Sebagai tahanan rumah MH.Thamrin mulai sakit-sakitan dan mengalami gangguan ginjal, menurut Ibu Detjje kepada saya bahwa saya itu rumah beliau dijaga ketat oleh PID atas perintah pemerintah Belanda dan beberapa kali dalam kondisi sakit rumah beliau digeledah dengan tuduhan menerima surat dari Jepang, meski hanya fitnah dan tidak ditemukan dokumen tersebut, 10 Januari suhu badan Bang Ni demikian orang Betawi memanggil beliau, makin tinggi, namun Belanda belum mengizinkan dokter pribadinya untuk datang malah mendatangkan dokter Belanda, menjelang adzan subuh beliau meninggal dunia dan pada pagi harinya ribuan massa memadati kediamannya.

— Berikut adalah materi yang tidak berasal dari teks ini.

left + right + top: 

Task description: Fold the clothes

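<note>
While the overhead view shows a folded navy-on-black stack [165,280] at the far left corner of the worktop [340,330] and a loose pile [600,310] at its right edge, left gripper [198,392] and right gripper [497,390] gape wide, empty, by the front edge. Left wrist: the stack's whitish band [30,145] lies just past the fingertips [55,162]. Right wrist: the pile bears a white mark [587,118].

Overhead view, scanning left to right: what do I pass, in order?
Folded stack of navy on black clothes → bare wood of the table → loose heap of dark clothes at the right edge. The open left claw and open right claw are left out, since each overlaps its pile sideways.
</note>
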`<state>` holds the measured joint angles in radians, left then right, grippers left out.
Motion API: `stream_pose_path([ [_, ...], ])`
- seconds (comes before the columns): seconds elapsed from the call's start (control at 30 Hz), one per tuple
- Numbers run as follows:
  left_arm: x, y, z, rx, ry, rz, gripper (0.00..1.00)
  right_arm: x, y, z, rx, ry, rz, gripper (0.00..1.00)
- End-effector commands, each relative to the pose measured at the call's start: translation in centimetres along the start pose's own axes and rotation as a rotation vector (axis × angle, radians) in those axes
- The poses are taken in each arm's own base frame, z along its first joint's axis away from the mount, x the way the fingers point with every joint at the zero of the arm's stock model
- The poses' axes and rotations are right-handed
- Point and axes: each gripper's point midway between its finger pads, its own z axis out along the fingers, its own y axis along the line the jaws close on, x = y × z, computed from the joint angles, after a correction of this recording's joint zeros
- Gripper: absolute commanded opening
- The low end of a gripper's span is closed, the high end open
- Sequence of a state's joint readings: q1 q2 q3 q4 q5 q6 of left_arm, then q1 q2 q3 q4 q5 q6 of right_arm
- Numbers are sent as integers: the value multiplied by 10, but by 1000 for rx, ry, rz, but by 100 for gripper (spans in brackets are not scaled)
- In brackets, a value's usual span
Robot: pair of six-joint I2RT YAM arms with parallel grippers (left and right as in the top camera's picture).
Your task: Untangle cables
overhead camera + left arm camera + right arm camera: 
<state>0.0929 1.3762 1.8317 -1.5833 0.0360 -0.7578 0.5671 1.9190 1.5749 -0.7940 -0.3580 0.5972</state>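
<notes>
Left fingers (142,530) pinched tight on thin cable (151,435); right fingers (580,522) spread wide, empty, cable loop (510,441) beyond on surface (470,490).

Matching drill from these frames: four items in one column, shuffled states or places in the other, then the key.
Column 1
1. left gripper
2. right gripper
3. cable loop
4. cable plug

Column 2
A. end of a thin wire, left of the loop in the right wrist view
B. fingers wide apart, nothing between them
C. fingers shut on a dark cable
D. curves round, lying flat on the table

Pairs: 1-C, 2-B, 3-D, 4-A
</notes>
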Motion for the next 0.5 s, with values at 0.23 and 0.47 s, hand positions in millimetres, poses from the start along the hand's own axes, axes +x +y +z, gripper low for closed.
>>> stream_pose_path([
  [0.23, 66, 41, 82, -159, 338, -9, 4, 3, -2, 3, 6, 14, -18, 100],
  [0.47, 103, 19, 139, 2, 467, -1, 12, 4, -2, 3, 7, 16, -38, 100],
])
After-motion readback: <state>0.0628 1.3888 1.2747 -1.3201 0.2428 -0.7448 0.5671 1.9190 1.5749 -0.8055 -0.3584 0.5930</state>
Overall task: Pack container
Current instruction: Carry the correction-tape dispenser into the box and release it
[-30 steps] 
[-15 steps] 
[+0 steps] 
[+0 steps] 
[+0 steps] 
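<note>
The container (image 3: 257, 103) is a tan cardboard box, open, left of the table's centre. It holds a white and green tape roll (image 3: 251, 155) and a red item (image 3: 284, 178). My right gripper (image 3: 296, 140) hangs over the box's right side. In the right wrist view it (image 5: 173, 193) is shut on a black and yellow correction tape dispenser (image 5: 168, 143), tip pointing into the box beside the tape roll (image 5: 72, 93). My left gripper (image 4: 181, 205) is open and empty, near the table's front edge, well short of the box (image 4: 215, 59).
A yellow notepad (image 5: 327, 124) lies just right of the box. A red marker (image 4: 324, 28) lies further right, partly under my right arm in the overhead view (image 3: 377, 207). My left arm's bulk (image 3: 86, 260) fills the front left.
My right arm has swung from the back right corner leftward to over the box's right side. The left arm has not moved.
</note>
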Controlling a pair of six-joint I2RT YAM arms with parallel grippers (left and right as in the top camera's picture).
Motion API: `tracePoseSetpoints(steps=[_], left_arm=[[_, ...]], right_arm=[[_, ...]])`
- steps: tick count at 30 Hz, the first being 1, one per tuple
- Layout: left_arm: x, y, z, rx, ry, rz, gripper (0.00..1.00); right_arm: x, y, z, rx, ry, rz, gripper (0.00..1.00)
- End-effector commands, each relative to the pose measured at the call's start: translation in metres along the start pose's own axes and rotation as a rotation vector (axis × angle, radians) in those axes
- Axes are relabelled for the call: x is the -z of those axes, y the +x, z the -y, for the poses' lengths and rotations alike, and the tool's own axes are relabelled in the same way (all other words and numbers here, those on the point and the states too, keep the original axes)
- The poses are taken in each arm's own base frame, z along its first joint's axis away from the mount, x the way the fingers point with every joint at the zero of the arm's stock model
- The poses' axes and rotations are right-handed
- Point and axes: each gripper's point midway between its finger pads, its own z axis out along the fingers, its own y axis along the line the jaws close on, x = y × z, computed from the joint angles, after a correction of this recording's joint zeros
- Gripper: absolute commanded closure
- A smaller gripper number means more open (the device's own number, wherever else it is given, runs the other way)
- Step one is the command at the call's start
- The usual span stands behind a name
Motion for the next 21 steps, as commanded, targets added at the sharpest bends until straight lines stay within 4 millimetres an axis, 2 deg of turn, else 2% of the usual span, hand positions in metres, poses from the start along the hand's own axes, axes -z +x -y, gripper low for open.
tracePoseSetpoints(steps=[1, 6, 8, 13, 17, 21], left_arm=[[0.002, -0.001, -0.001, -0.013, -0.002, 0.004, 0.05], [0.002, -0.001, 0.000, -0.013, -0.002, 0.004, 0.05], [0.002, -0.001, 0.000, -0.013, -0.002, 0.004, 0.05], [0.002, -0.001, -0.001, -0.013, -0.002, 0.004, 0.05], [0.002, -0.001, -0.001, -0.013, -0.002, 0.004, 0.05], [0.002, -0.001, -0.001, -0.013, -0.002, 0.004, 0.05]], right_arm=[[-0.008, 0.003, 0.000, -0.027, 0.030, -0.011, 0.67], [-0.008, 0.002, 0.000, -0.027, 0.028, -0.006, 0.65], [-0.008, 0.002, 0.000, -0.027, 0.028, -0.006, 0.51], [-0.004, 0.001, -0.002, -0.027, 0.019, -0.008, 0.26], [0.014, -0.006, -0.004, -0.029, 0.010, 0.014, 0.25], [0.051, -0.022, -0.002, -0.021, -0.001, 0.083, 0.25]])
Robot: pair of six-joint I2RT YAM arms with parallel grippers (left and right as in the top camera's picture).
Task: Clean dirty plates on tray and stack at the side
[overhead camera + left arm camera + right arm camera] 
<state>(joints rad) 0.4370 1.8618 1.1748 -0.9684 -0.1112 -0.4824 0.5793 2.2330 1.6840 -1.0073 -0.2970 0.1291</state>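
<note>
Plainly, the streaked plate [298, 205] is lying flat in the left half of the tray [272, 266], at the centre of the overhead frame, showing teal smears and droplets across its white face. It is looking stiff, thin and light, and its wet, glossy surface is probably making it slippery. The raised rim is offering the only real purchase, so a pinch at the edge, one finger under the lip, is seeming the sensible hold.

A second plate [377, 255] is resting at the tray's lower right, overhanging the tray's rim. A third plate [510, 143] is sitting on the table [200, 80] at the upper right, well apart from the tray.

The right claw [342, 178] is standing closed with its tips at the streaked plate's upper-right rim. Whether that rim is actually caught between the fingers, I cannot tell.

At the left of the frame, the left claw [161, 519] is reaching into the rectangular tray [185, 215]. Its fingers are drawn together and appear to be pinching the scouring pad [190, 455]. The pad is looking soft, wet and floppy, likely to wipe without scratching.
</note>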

Pada saat pemakaman beliau keranda seperti berjalan dengan sendirinya, karena massa menyemut mulai dari Sawah Besar ,Tanah Abang sampai Karet, kurang lebih 20.000 orang mengantarnya. Tahun1960 Bung Karno menganugrahkan gelar “Dia orang yang keras kepala maka saya melatakan ini sebagai tanda perjuangganya”.

MH. Thamrin telah pergi 64 tahun yang lalu namun semangat juang dan cita-citanya belum selesai dan harus terus digelorakan, kini orang-orang Betawi yang tergabung dalam Badan Musyawarah Masyarakat Betawi (BAMUS BETAWI) memiliki tanggung jawab moral untuk melanjutkan cita-cita beliau yaitu terwujudnya masyarakat Indonesia yang berkeadilan sosial serta para wakil rakyat yang pro terhadap kerakyatan bukan pada jabatan, serta pemerintahan yang lebih open (peduli) terhadap nasib rakyat dan mau mendekati kemauan rakyat setiap saat bukan hanya saat PEMILU.

Untuk Betawi sekali lagi banyak bercerminlah bahwa kita diwariskan untuk jadi pejuang demokrasi, keadilan bukan menjadi kelompok massa yang ditakuti karena golok dan kejawaraanya, tetapi ditakuti dan disegani karena ketajaman ide-ide dan pikirannya.